The variant could come in hot in the Philippines, too, considering how quickly it has spread in a number of countries. In the United States, Arcturus is estimated to be behind 7% of Covid-19 cases this month; it is now the second most prevalent case after XBB.1.5, another Omicron subvariant known as the “Kraken,” according to the US Centers for Disease Control and Prevention.
In a Facebook post, public health expert Dr. Tony Leachon issued the reminder that the presence of Arcturus here is something Filipinos should watch out for, but not be panicky about.
Leachon wrote: “Positivity rate (which measures the percentage of positive results out of the total number of RT-PCR tests conducted) will continue to rise if we will not adhere to the minimum public health standards especially mandatory wearing of face masks… In my humble opinion, the DOH should not turn a blind eye to the fact that mandatory face masking is the only option we have, given the low PH booster rate that we have as we try to fully open the economy.
“People need definitive solutions. We can’t control mobility. But we can wear face masks conveniently to protect the people.”
At a Senate blue ribbon committee hearing in March, Vergeire confirmed that a total of 50.74 million vaccine doses would have gone to waste by the end of that month as parts of the Philippines’ stockpile would go unused.

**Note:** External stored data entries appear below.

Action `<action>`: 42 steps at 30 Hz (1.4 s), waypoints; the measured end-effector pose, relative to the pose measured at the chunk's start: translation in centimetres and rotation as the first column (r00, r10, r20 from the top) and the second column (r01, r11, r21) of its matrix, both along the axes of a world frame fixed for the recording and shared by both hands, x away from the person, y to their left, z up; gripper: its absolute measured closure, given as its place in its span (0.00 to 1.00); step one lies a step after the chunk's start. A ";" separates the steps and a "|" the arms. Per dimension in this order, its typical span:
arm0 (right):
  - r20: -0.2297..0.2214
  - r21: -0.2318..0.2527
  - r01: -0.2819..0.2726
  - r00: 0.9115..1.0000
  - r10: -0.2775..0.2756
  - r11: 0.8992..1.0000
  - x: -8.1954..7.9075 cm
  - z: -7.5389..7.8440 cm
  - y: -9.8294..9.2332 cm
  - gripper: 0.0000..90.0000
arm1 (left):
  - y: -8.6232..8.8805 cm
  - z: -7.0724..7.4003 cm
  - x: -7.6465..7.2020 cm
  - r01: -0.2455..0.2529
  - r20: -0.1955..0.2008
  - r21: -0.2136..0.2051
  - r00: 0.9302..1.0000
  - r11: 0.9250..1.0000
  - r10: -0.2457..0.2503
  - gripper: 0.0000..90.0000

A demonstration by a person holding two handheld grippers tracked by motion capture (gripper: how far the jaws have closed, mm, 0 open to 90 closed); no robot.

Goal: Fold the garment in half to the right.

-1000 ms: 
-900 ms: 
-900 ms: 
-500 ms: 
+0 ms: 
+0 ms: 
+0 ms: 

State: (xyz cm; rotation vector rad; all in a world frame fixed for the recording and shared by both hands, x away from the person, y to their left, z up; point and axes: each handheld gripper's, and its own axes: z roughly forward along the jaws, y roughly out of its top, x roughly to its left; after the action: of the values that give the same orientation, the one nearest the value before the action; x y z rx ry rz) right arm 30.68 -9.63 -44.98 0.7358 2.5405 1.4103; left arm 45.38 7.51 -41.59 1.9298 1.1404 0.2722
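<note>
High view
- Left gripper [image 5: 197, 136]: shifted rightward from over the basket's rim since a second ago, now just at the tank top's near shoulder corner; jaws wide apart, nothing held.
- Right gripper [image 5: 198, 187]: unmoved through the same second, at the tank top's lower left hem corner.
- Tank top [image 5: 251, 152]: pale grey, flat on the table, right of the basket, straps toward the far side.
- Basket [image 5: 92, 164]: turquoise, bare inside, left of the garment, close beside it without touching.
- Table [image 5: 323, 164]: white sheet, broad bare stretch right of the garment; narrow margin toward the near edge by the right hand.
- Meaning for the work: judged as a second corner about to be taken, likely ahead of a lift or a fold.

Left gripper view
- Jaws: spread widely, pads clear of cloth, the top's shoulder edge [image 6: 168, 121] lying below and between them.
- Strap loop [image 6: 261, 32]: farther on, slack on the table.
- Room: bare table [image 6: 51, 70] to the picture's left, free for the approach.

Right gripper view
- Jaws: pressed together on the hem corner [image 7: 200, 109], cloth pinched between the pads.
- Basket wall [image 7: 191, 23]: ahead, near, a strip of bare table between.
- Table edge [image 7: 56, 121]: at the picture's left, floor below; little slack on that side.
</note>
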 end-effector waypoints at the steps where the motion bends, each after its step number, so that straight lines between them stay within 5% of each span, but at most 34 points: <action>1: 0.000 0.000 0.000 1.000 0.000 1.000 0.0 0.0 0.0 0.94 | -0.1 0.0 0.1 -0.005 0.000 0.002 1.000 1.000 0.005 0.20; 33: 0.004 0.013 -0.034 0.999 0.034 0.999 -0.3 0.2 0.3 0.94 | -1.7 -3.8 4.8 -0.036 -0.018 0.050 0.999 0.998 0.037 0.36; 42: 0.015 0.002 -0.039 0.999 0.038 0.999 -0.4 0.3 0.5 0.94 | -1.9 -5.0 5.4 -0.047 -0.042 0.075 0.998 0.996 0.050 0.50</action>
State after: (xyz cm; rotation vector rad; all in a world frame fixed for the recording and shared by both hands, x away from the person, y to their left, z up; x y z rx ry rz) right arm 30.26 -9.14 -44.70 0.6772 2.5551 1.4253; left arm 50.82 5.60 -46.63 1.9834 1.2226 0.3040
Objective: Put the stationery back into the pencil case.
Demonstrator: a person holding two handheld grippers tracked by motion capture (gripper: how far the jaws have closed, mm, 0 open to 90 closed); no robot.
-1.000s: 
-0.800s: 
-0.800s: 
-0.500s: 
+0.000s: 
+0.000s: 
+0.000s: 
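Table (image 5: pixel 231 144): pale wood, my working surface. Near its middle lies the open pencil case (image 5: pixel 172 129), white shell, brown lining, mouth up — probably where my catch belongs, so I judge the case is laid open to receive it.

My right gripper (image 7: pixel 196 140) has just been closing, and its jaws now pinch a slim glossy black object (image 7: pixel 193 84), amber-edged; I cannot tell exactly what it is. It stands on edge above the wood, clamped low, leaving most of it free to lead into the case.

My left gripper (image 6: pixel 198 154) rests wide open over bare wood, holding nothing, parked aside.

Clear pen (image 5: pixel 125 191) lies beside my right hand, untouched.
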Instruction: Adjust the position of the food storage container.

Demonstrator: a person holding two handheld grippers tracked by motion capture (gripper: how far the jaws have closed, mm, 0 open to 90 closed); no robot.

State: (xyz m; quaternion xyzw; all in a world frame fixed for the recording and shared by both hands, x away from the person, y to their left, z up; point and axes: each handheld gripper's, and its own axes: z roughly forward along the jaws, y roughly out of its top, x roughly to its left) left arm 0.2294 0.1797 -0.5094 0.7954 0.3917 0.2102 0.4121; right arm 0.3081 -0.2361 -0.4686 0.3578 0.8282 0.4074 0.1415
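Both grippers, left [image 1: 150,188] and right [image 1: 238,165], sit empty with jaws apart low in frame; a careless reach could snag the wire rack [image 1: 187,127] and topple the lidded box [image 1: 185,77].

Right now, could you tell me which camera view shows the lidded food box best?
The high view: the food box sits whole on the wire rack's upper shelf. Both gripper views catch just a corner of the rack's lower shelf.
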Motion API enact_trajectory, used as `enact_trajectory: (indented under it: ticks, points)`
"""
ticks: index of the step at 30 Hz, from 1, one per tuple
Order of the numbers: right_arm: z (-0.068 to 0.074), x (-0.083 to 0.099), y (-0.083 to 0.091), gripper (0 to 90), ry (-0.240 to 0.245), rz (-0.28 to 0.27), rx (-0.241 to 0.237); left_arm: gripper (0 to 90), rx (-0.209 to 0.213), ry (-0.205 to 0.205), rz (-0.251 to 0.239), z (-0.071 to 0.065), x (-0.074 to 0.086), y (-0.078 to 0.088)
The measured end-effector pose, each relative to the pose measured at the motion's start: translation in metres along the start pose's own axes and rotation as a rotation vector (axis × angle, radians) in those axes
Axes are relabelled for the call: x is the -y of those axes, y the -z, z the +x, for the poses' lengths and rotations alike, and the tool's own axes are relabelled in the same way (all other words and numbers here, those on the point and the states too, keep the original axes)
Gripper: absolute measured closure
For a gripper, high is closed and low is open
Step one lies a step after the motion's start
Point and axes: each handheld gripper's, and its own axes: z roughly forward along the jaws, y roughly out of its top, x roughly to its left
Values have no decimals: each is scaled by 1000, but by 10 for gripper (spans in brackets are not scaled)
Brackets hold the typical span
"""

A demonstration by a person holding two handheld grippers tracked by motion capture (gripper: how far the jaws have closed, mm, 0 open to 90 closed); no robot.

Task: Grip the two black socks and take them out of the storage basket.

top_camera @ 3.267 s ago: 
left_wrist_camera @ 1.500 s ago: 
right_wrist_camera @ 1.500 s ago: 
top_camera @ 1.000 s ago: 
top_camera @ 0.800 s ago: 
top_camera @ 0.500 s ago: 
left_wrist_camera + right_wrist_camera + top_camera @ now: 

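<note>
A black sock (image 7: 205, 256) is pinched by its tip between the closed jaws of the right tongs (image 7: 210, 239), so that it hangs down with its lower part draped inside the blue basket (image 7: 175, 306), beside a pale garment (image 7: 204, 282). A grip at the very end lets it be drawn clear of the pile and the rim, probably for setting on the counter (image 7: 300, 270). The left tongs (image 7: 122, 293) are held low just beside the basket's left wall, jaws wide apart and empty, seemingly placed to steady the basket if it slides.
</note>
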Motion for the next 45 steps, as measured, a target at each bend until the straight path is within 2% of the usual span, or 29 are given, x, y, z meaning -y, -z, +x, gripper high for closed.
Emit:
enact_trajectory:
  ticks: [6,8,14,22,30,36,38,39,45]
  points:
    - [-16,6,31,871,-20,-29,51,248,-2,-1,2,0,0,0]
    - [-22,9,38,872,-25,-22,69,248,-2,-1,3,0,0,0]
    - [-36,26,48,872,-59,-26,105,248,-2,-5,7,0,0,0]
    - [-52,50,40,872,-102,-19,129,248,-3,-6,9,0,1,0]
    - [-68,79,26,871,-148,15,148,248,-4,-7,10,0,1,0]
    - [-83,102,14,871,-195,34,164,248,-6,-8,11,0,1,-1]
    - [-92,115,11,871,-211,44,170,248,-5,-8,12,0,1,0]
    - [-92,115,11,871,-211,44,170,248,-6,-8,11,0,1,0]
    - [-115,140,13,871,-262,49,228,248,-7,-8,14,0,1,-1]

Vergeire added that the DOH was working to ramp up the country’s vaccination program to address the wastage problem.
Per the latest DOH data, a total of 78.4 million persons nationwide are fully vaccinated (or have received the required two doses). But only 23.8 million have received the first booster shot and only 4.4 million have received the second booster shot that further fortifies the immune system against Covid-19 and its new subvariants.
Among the vulnerable sectors, there are 7.2 million fully vaccinated elderly, although only 2.9 million have received booster shots. Meanwhile, 10.2 million adolescents (12 to 17 years old) are now fully vaccinated, although only 1.2 million have received booster shots and 5.6 million children (5 to 11 years old) have completed their primary series.
It’s sad that for all the strict lockdowns imposed, the government was unable to prevent the wastage of precious vaccines that, together with the use of face masks, could have spared more Filipinos from a new surge of Covid-19 infections.